Как нетрудно заметить, Башелье кинулся в поэзию. Не обратив никакого внимания на это лирическое отступление, Ришелье продолжал:
— А она пожелает этого, Башелье?
— Никогда.
— Вы уверены?
— Уверен как в моральном, так и в физическом смысле, господин герцог. Два прилагательных Башелье произнес с нажимом, как человек, знающий цену каждой букве алфавита.
— Что ж, коль скоро вы уверены как в моральном, так и в физическом смысле, — сказал Ришелье, повторяя выражение собеседника, — в равнодушии королевы, будем исходить из этого, друг мой. Так вы говорите, король колеблется?
— Да, он влюблен в некую туманность.
— Как же ее зовут?
— Ах, монсеньер, в том-то и суть моей неуверенности. Накануне вечером эта туманность звалась Олимпией: эта красивая комедиантка, которую он видел на сцене, способна внушить любовь и душевную, и чувственную.
— Вот оно что! Комедиантка! Как же я ее не знаю?
— Здесь нет ничего удивительного.
— Почему?
— Ну да, она ведь приехала из провинции, а вы — из Вены.
— Справедливо. Так вернемся к Олимпии, мой дорогой господин Башелье. Ну, и что это за Олимпия?
— Девица с лодыжками, хрупкими, как у козочки, и икрами, круглыми, словно у женщин Рубенса, с большими глазами, то полузакрытыми, то широко распахнутыми, что делает их одновременно смертоносными и томными; у нее руки ребенка, плечи Клеопатры, шея гольбейновской Анны Болейн и, насколько можно о том судить, бюст мадемуазель де Шароле.
— Да что вы! Но тогда эта девушка, мой милый Башелье, — просто богиня Венера собственной персоной. И вы говорите, что король…

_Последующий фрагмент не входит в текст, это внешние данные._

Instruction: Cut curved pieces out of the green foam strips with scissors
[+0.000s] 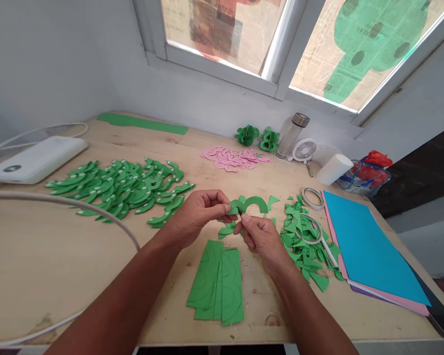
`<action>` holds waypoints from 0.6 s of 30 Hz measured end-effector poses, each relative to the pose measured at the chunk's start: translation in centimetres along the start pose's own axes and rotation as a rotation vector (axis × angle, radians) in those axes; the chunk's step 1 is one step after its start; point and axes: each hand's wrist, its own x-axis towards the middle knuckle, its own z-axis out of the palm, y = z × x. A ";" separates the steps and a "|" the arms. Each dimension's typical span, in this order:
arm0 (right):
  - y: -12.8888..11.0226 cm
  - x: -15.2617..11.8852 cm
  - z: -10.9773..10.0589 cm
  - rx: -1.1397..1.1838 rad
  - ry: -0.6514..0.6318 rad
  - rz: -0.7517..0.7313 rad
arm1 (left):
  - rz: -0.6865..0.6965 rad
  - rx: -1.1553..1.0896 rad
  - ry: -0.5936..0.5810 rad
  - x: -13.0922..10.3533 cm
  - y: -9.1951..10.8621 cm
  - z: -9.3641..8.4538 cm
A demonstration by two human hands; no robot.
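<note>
My left hand is closed in a pinch on the end of a curved green paper strip, whose arched part sticks out to the right. In my right hand are what look like small scissors; only a dark tip shows, against the paper beside my left fingertips, and the fingers hide the rest. Below the hands lie green paper rectangles with curved lines drawn on them. Green paper offcuts lie scattered under and around my fingers.
On the left are a heap of green curved cutouts and a white power bank with cables. Pink cutouts and a glass bottle stand behind. Green scraps, tape rolls and blue sheets are at right.
</note>
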 end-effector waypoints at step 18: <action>0.3 0.2 0.2 -0.020 0.040 -0.093 | 0.014 -0.086 0.158 0.2 -0.2 0.7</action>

— Король мечтает о ней, монсеньер. Она принадлежит уж и не знаю кому.
— Она принадлежит королю, черт побери, если король ее хочет.
— Говорят, что это не так.
— Значит, ее хорошо охраняют?
— Более того: она сама бережет себя.
— Вот еще! Пустяки! Так вы, Башелье, уверены, что король и в самом деле влюбился?
— Будь я в этом уверен, господин герцог, я бы уж попытался найти утоление для его печали, да вот боюсь дать осечку. Вы же охотились вместе с королем, — ввернул Башелье, смеясь, — кому, как не вам, знать, сколь раздражают его величество подобные промахи.
— Превосходно, Башелье, продолжайте; вы истинный философ, друг мой. Камердинер отвесил поклон; было очевидно, что он думает о себе именно то, что сказал Ришелье.
— Как я уже говорил, — продолжил он, — в тот вечер мне показалось, что эта Олимпия полностью завладела если не сердцем, то мыслями короля; поэтому, когда он проснулся утром, я был настороже — хотел узнать, заговорит ли он о ней; да и когда король спал, я все прислушивался, думал выяснить, не о ней ли он грезит. Но он ничего не сказал ни во сне, ни после пробуждения; напротив, вижу, он собрался в Рамбуйе, ведь королева дала ему решительный отпор. Он же всякий раз, как заберет в голову какую-нибудь соблазнительную идею, тут же спешит искупить свое прегрешение подле ее величества; его ничто так не привлекает, как роль супруга с улицы Сен-Мартен. Бедный король! Только королеве дано превратить его в мужа, достойного Версаля.